Just 3 days ago (12/6/12), The Ohio Supreme Court greatly expanded the flow of damaging character evidence, I mean "prior bad acts", into a jury trial. State of Ohio vs. Van Williams --December 6, 2012 (2012-Ohio-5695). Mr. Williams was on trial for rape and related charges of a teenage boy. The prosecution brought in evidence that Mr. Williams had a prior sexual relationship with another teenage boy a decade before.
The State called this boy (now in his late 20's) to the stand in Mr. Williams' jury trial over the objection of the defense. This witness described the "grooming" that took place in the 1990's which, the State contended, showed a proclivity to groom teenage boys. This, to me, is certainly character evidence. So, the trial court gave the jury the cautionary instruction that this witness and evidence cannot be considered for character and that Mr. Williams acted in that character.
Naturally, once the jury heard that this was not Mr. Williams' first time around the "grooming" block, he was convicted and sentenced to 20 years in prison. The Court of Appeals reversed and the State appealed to the Ohio Supreme Court. And won.
Here is the problem for defense attorneys. Evidence that an accused committed a crime other than the one for which he is on trial is not admissible when its sole purpose is to show the accused's propensity or inclination to commit crime or that he acted in conformity with bad character. The General Assembly, however, has codified certain exceptions to the common law regarding the admission of evidence of other acts of wrongdoing.
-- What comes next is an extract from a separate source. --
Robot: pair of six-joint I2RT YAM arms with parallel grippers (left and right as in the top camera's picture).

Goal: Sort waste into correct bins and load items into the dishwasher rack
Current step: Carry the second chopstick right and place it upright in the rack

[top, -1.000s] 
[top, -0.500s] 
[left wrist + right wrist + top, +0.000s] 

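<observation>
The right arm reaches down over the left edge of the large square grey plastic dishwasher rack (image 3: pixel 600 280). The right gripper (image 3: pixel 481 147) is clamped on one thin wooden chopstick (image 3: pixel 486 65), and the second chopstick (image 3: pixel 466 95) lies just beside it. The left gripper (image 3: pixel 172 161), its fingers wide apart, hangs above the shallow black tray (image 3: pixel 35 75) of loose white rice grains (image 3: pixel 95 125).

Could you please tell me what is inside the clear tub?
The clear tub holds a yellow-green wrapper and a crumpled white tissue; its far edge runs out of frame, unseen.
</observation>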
Those exceptions are contained in R.C. 2945.59:
While both the statute and the rule adopted the common law rule, they also carve out exceptions to that common law, and some differences exist between the statute and the rule. The statute affords the trial court discretion to admit evidence of any other acts of a defendant in cases where motive or intent, absence of mistake or accident, or scheme, plan, or system in doing an act is material. This certainly sounds like character evidence to me. (The Ohio Supreme Court went to Black's Law Dictionary (9th Ed.2009) for the definition of "material" -- [h]aving some logical connection with the consequential facts.)
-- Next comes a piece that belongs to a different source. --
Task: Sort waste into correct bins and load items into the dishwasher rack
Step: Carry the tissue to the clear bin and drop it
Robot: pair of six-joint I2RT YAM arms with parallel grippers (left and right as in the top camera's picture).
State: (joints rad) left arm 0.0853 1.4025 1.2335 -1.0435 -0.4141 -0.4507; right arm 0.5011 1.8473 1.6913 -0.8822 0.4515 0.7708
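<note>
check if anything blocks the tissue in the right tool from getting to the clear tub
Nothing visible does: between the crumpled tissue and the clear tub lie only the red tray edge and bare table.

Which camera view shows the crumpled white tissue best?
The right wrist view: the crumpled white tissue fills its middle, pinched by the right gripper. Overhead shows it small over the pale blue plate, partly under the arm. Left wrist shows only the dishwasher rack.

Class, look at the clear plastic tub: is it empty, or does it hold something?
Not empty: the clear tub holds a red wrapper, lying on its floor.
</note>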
The Court held that 404(B) affords broad discretion to the trial judge regarding the admission of other acts evidence. Evidence of other crimes, wrongs, or acts of an accused tending to show the plan with which an act is done may be admissible for other purposes, such as those listed in Evid.R. 404(B)—to show proof of motive, opportunity, intent, preparation, plan, knowledge, identity, or absence of mistake or accident.
However, for "other acts" evidence, trial courts must now conduct a 3 step analysis for admissibility:
Step 1: The first step is to consider whether the other acts evidence is relevant to making any fact that is of consequence to the determination of the act more or less probable than it would be without the evidence. (Evid.R. 401)
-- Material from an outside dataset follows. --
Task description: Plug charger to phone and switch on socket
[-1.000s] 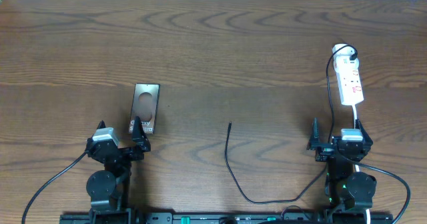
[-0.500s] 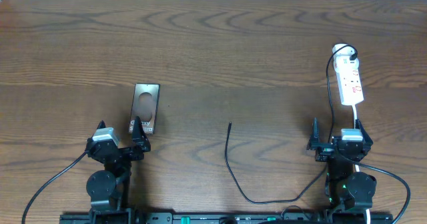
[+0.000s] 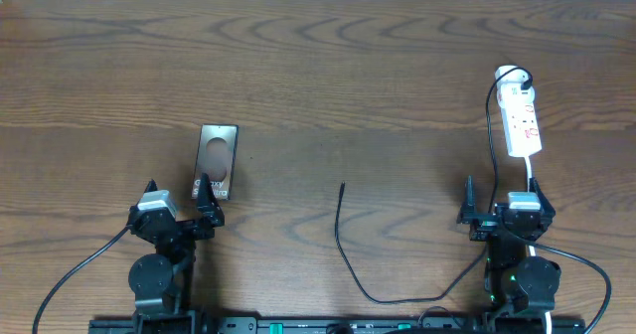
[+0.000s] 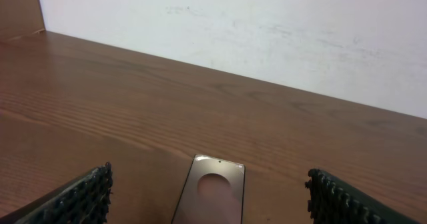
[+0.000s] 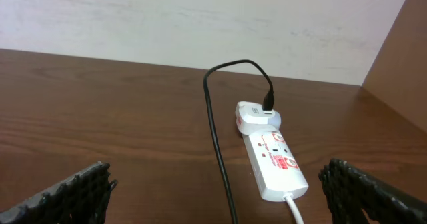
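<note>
The phone (image 3: 216, 161) lies flat at the left, its glossy face up, just ahead of my left gripper (image 3: 179, 197). That gripper is open and empty; in the left wrist view the phone (image 4: 212, 196) shows between the spread fingers (image 4: 83, 196). The charger (image 3: 338, 230) is a thin black cable whose free tip points away from me at mid table. It curves back to the right and up to the white adapter (image 3: 510, 76) at the socket's far end. The socket (image 3: 523, 120) lies ahead of my right gripper (image 3: 501, 197), which is open and empty, with the socket (image 5: 273, 161) beyond it.
A white lead (image 5: 293, 209) leaves the socket's near end toward the right arm. The charger cable (image 5: 217, 137) runs along the socket's left side. A white wall (image 4: 267, 31) stands behind the table's far edge. Thicker black arm cables trail at the front edge.
</note>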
Step 2: The next step is to consider whether evidence of the other crimes, wrongs, or acts is presented to prove the character of the accused in order to show activity in conformity therewith or whether the other acts evidence is presented for a legitimate purpose, such as those stated in Evid.R. 404(B).
Step 3: The third step is to consider whether the probative value of the other acts evidence is substantially outweighed by the danger of unfair prejudice. See Evid.R 403.
Isn't evidence of past grooming really just character evidence by a different name? In the Williams case, the State state offered the testimony of a past victim to demonstrate the motive, preparation, and plan of the accused to target teenage males who had no father figure and to gain their trust and confidence for the purpose of grooming them for sexual activity with the intent to be sexually gratified. Isn't this character evidence by a different name?
Then, when you get to Step 3 of the analysis, the fact that the State wants it in simply means it is prejudicial to the defendant. How can a prosecutor credibly stand in front of a judge and argue that "prior bad acts" is (a) not character evidence nor (b) prejudicial. That is exactly what it is. Otherwise, the State would not want it introduced to the jury in the first place. Of course, the prosecutor gets to remind the judge that, "Your Honor, you can certainly instruct the jury that this evidence cannot be considered to show that the defendant had acted in conformity with a character trait." Grooming teenage boys is not a character trait? Then, the Court waived its magic wand and instructed the jury not to consider this evidence as character evidence and that the defendant would have acted in conformity of that.
Evid.R. 404(B) via State v. Williams now permits admission of evidence of defendant's prior bad acts, but that evidence is not character evidence, because it goes to prove motive, preparation, and plan. I don't see the difference or the distinction. Any prejudice to the defendant can be lessened by the cautionary instruction that the jury is not to consider this evidence as character evidence. Huh?